Soltis to speak on importance of plant biodiversity

Healthy plant life = healthy world

The critical role played by flowering plants may not be obvious, but they hold clues to the evolutionary history of our planet; provide sources of food, medicine, and shelter to humans; and serve as food and habitat for many other organisms. Pamela Soltis, Ph.D., a distinguished scholar in angiosperms (flowering plants), will discuss the importance of “Conservation Genetics and the Preservation of Plant Biodiversity” for an Assembly Series program 2 p.m. Friday, March 28, in Steinberg Hall.

Soltis will be on campus as a Phi Beta Kappa Visiting Scholar, sponsored by the Department of Biology in Arts & Sciences. Co-sponsors are the Washington University chapters of Phi Beta Kappa and Sigma Xi honoraries. The talk is free and open to the public.

Soltis is curator of the Laboratory of Molecular Systematics and Evolutionary Genetics at the Florida Museum of Natural History at the University of Florida. She is also instrumental in reconstructing the plant branch of the Tree of Life Web project. This collaborative effort of biologists from around the world provides information about the diversity of organisms on Earth, their evolutionary history and characteristics.

Active in her profession, Soltis is the president of the Botanical Society of America, and the former president of the Society of Systematic Biologists.
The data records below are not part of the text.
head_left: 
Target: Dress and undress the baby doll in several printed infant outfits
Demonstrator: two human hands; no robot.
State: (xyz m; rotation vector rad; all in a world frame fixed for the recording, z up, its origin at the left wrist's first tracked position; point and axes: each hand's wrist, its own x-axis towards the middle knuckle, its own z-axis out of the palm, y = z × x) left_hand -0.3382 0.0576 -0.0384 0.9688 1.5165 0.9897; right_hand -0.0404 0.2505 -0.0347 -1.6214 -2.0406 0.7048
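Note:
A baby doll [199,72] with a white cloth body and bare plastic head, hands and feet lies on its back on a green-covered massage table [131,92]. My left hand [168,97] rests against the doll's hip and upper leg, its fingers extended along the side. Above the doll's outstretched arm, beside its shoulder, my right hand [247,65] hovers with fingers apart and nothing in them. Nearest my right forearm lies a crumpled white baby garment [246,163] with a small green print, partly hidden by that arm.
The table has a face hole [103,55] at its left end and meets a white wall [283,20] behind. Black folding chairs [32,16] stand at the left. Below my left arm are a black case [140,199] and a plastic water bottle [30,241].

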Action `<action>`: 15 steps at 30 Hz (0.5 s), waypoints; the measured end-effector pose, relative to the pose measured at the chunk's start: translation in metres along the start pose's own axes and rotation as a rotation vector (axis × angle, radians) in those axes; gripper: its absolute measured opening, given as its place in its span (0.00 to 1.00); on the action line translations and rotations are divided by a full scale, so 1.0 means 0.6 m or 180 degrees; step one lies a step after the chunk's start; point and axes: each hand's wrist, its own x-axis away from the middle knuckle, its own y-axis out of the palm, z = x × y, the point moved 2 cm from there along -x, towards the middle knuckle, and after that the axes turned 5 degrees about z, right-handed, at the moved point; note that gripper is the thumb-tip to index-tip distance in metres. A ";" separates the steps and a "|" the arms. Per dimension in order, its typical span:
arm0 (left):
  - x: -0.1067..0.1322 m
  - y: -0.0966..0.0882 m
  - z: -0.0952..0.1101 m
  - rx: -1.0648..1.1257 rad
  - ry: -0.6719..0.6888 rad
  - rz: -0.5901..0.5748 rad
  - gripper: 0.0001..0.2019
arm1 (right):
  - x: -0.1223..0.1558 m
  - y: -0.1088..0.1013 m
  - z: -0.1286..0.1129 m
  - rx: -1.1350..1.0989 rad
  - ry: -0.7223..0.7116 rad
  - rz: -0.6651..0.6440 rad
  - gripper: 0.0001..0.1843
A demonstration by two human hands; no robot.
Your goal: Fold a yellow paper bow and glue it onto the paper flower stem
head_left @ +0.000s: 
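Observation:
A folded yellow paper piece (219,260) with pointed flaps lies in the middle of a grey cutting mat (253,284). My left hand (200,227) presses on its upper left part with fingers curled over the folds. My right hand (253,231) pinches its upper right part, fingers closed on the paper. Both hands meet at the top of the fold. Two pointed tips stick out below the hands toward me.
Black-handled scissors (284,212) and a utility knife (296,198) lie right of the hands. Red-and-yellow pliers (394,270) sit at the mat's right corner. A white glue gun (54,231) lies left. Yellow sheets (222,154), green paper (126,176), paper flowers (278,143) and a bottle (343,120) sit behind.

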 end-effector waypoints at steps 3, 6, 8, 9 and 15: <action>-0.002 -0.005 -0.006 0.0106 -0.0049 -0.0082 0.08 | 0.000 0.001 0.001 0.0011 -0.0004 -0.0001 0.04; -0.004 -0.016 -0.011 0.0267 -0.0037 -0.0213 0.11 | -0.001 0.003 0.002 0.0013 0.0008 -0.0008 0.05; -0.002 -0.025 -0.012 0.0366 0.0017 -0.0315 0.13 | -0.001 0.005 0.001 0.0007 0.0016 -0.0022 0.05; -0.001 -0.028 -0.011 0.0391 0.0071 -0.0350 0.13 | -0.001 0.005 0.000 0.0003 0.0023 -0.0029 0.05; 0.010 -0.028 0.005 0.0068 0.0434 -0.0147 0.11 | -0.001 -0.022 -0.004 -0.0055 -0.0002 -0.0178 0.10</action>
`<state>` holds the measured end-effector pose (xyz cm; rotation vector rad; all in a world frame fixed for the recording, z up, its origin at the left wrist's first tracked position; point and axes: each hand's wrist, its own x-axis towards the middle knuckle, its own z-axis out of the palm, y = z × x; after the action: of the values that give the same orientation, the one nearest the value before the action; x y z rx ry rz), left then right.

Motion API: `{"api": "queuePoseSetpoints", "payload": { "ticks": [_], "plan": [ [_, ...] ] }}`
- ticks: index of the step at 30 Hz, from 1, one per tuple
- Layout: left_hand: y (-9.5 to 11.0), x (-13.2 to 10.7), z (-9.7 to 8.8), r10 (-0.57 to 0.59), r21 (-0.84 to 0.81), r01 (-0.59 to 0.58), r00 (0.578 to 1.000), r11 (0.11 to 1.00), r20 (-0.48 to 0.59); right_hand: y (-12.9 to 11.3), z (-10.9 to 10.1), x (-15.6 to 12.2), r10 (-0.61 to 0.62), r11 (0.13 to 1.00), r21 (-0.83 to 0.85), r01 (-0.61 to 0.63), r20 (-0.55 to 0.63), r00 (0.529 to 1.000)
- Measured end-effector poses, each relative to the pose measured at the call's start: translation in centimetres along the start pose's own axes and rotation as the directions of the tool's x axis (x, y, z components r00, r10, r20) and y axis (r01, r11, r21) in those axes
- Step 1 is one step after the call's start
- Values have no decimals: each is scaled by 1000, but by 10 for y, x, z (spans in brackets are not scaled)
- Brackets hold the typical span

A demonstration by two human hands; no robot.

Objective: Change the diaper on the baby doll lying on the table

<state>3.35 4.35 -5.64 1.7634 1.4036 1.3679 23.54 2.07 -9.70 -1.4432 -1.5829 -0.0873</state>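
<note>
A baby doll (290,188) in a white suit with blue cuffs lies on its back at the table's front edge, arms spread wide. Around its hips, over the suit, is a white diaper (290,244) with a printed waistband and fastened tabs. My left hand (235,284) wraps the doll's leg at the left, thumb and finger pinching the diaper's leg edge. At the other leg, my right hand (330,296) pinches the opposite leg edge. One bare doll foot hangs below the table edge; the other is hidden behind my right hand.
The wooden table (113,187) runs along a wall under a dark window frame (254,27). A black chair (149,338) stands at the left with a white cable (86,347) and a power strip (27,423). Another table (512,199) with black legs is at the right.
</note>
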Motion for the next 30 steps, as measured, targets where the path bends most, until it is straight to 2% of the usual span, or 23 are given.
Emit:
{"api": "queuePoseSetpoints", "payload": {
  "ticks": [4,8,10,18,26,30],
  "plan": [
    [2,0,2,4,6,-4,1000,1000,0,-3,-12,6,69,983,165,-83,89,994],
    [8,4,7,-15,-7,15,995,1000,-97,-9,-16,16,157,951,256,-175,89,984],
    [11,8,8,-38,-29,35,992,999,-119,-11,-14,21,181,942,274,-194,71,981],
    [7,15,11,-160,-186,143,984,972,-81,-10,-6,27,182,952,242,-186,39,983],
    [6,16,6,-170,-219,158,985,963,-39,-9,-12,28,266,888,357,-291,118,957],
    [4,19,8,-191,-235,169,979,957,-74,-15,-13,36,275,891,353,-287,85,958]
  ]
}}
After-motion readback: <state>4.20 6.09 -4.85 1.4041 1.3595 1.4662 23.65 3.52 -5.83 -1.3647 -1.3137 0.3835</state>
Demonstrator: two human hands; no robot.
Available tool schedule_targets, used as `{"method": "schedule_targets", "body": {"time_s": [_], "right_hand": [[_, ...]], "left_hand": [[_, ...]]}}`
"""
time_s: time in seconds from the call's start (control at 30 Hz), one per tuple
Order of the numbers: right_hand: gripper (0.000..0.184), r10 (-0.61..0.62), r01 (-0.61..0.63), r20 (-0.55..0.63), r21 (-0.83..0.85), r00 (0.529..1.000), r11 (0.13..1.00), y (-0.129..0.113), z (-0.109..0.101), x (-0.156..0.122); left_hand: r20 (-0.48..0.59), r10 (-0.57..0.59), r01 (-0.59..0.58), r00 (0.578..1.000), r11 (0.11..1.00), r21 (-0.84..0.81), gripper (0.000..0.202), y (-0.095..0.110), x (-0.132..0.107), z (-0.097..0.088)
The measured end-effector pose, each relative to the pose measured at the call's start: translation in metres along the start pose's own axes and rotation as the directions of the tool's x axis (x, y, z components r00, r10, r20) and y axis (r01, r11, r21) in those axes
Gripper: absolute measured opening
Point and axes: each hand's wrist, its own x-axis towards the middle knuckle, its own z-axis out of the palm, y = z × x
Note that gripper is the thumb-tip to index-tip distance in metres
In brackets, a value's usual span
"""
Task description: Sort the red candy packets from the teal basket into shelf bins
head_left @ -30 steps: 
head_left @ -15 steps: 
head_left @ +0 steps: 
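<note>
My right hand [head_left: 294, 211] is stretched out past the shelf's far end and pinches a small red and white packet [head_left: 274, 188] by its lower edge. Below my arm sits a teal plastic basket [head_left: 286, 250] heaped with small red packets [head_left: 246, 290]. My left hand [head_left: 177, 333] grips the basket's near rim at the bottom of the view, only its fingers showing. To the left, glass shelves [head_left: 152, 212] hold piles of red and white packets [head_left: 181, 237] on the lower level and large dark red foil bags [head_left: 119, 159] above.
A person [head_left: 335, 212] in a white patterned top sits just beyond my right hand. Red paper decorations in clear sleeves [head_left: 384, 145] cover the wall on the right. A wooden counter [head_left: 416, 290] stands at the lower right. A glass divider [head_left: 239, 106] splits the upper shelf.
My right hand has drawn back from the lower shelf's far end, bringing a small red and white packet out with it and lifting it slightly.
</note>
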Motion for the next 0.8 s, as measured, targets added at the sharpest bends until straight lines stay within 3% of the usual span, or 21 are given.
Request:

She has served on the councils of the Society for the Study of Evolution, the American Society of Plant Taxonomists, and the American Genetics Association. Among her honors are the Centennial Award from the Botanical Society, a Mellon Faculty Fellowship, a Fulbright Distinguished Professor Award and a Research Professorship from the University of Florida Research Foundation.

Soltis earned a bachelor’s degree from Central College, and a master’s and doctoral degrees from the University of Kansas.